My mother has been a Dominican hairstylist since she was 12. That should tell you that my hair has spent a the majority of my life being unnatural--sleek and straight. Growing up my friends would often say I was lucky to have a mom that could straighten out my hair whenever I wanted. But in fact, deep down, I hardly appreciated it. My mom's art fed me, raised me, kept me from the worst kinds of economic difficulties, and I am grateful to it. But her art also kept me from loving my hair as it naturally is--curly and big.
It was at my 4th birthday party in Bonao that I realized that not following through with my Mami's hair orders was dangerous. On the late morning of my birthday party, I sat under a hair dryer and complained. After twisting out the front half of my hair and blow drying my bangs, Mami had left to go decorate for the party. Our next door neighbor and salon owner, Fifa, had soaked the back of my hair in gel and spray, wrapped it into rollers, and put me under the dryer. It was a new hairstyle that I could've appreciated, but the heat was unbearable in 90 degree Cibao weather. I was uncomfortable after an hour under the dryer. I complained. They got my moms from the house, she tried to talk to me into staying in for a few more minutes, but I whinned "No quiero, quitame los rolos!" I saw my mom bite here tongue. In my family, that's a gesture for women either witnessing an adorable subject, or a gesture towards I'm-about-to-fuck-shit-up. Her eyes told me it was the later.
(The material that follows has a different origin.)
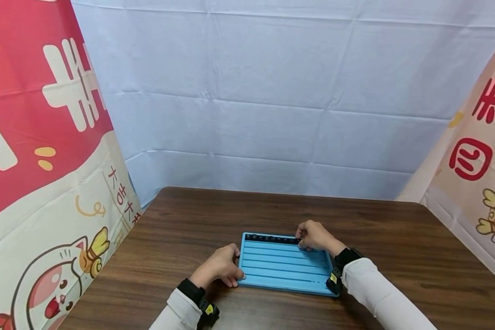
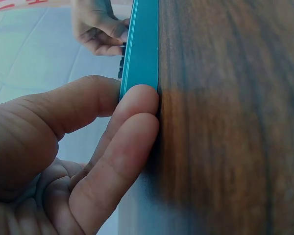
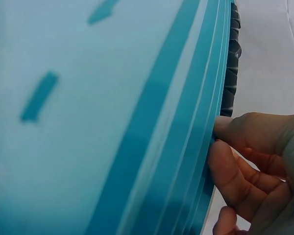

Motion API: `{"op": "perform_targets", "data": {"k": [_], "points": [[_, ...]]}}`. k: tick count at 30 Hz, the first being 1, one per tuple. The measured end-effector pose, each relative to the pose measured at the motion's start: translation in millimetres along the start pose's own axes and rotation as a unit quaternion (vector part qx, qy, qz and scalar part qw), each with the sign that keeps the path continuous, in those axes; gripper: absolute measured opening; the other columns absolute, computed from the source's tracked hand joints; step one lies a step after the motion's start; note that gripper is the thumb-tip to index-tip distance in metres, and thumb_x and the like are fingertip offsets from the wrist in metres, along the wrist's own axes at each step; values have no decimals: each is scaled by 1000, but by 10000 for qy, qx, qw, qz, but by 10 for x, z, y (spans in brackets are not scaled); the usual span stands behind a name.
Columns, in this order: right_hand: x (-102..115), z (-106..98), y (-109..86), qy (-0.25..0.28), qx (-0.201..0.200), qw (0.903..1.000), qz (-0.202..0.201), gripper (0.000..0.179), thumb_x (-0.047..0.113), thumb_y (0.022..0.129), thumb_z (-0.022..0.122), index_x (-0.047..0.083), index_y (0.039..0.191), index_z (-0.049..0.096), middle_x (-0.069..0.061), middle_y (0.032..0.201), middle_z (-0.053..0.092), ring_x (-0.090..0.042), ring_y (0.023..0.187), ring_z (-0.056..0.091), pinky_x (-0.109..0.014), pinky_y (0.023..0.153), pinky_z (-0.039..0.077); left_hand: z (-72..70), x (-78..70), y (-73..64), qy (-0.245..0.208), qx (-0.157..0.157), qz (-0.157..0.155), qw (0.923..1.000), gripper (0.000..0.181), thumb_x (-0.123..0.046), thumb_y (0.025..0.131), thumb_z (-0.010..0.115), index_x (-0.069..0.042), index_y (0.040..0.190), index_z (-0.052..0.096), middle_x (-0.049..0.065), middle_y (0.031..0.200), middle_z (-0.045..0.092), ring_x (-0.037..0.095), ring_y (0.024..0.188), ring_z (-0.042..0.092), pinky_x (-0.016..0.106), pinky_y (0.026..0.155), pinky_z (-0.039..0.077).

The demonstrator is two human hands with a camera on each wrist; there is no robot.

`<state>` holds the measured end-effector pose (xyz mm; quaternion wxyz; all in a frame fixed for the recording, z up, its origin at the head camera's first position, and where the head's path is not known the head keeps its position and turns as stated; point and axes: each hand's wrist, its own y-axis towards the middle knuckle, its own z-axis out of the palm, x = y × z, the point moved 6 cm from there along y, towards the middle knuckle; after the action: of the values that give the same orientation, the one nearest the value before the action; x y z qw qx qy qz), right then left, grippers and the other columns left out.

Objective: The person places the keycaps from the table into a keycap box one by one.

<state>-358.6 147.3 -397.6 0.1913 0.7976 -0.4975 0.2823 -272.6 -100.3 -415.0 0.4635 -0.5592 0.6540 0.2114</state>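
A light-blue ridged board (image 1: 284, 270) lies on the table, several grooves running across it. Small black tiles (image 1: 268, 238) with faint pale marks stand in a row along its far groove; in the right wrist view the black tiles (image 3: 230, 73) jut past the board's edge. My left hand (image 1: 223, 266) holds the board's left edge, with the thumb at the top rim and two fingertips (image 2: 137, 142) against the side wall. At the right end of the row, my right hand (image 1: 315, 236) pinches what seems a black tile, mostly hidden by the thumb and fingers.
The brown wood-grain table (image 1: 189, 220) extends around the board on all sides. Behind it hangs a pale blue cloth (image 1: 272, 91). Printed cloths with cartoon cats flank the table, a red and cream cloth (image 1: 45, 183) at left and a cream cloth (image 1: 466, 201) at right.
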Motion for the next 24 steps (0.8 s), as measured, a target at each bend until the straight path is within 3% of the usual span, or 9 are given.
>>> {"op": "perform_targets", "data": {"k": [8, 24], "points": [[37, -15, -17, 30, 34, 10000, -17, 15, -8, 76, 70, 3, 82, 60, -4, 68, 53, -18, 53, 54, -30, 49, 47, -15, -43, -46, -90, 106, -152, 9998, 47, 7, 74, 74, 1, 110, 44, 18, 64, 61, 23, 47, 60, 34, 44, 54], [34, -8, -36, 139, 138, 9998, -39, 16, -6, 76, 71, 2, 84, 59, -4, 68, 52, -18, 55, 54, -30, 50, 47, -14, -27, -32, -47, 83, -151, 9998, 49, 6, 73, 74, 1, 112, 45, 17, 63, 61, 23, 47, 61, 34, 44, 54]]}}
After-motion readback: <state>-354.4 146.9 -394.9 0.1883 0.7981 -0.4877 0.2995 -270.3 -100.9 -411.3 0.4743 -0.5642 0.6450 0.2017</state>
She threw up her arms and they landed on top of my rollos, she beat the pinchos, redesilla, and rollos out off my hair. No one stepped in, the entire salon continued as if it was normal--cause it was. Little girls have always complained about getting their hair done, and the saying always was: "El que quiero mono bonito aguanta jalones." She proceeded to drag me by the ear from the salon to my house. Before guests arrived, Mami managed to fix my curls into something that resembled whatever she envisioned. But my frustrations were already written on my face.
I don't know when she was taught that straight hair was best. In fact, the childhood stories I recall most from her are the ones in which she used sugary Coca-Cola to create chunky, big curls on my aunt, her younger sister. After that, her narrative with hair skips decades and lands here in states. In Dyckman--as I watch her straighten out hair from the seat of my stroller, as I watch her straighten my hair after she props my four year old body onto a booster chair, as I watch her inundate our home with clientele ready to forget the African that grows fresh, no matter what, from scalp.
I have always resisted. As a child, I was the tomboy for many reasons, but the first being: I didn't like to do my hair. In fact, I hated the process. I hated the thin comb teeth scrapping my scalp, hated the heat, I hated the entire process. And soon enough the process of straightening my hair simplified and turned into me hating my natural hair. The logic is simple: because my hair curls at the roots, meaning it's natural state is curly, my mom has to fix it on a weekly basis. You would think that watching my mom use hair dryer, relaxer, keratin treatments, and/ or blower to straighten out hundreds of manes would've changed my perspective. But no, contrary to my sister, I've resisted the idea of my hair having to be "fixed" from the start.
2009- 2011's Constant
Long, straight, sleek hair + extensions for volume aka MORE heat via flat iron
2011's "Curly Hair"
My hair would not curl at all at this point; wavy at best.
Cut my hair, and my curls were literally no where to be found.
I began flat ironing daily my self
Hair grew, and the question, "Y tu no te va hacer lo cabello?" was constant, and I was impatient, so I went back to straightening.
2013 Mami's Cut
I liked it, but I didn't really like the shape.
2013's Cut By Kimalisa
Loved the shape, and I tried to curl it; however, I often turned to blow drying it as I got used to having short hair.
It was in college, after a huge weight drop (these things were huge factors too, but I won't get into them now: dozens of heartbreaks, daily dealings with racism in higher education institutions, and the death of a child I helped raise) that I decided to do a big chop. My hair hadn't truly curled for years at this point, and it was becoming increasingly clear that if I did not cut the damaged hair for the sake of length, my curls were going to struggle to come through. My family and friends didn't take it well. In fact I was on the precipice of the Brown millenials going natural, so I shouldn't have let it affect me. But I am human, and I am me, so of course I did. In the early days of Summer 2013, I had convinced Mami to cut my hair into a bob. A few days later, I told her I wanted to go shorter. She yelled, "Ven que si lo que tu quiere e parecer una cocola, te voy a meter tijera." She cut it into something that resembled a mushroom, and I liked it for the most part. But as I sat in that chair I was pissed as hell. Unlike my sister, I hardly have ever asked my mom to do my hair, so it infuriated me that she was complaining about just cutting it. On top of it, the internal racist comment made me uncomfortable and forced me to question myself and my aesthetics. Weeks later, my highschool friend, who is a hairstylist, asked if I would be a hair model for a haircut. She gave me an extremely stylish and edgy cut using terms like horseshoe, and I felt like this pixie cut had been what I wanted. I wish I could say straightening my hair stopped there, but it didn't.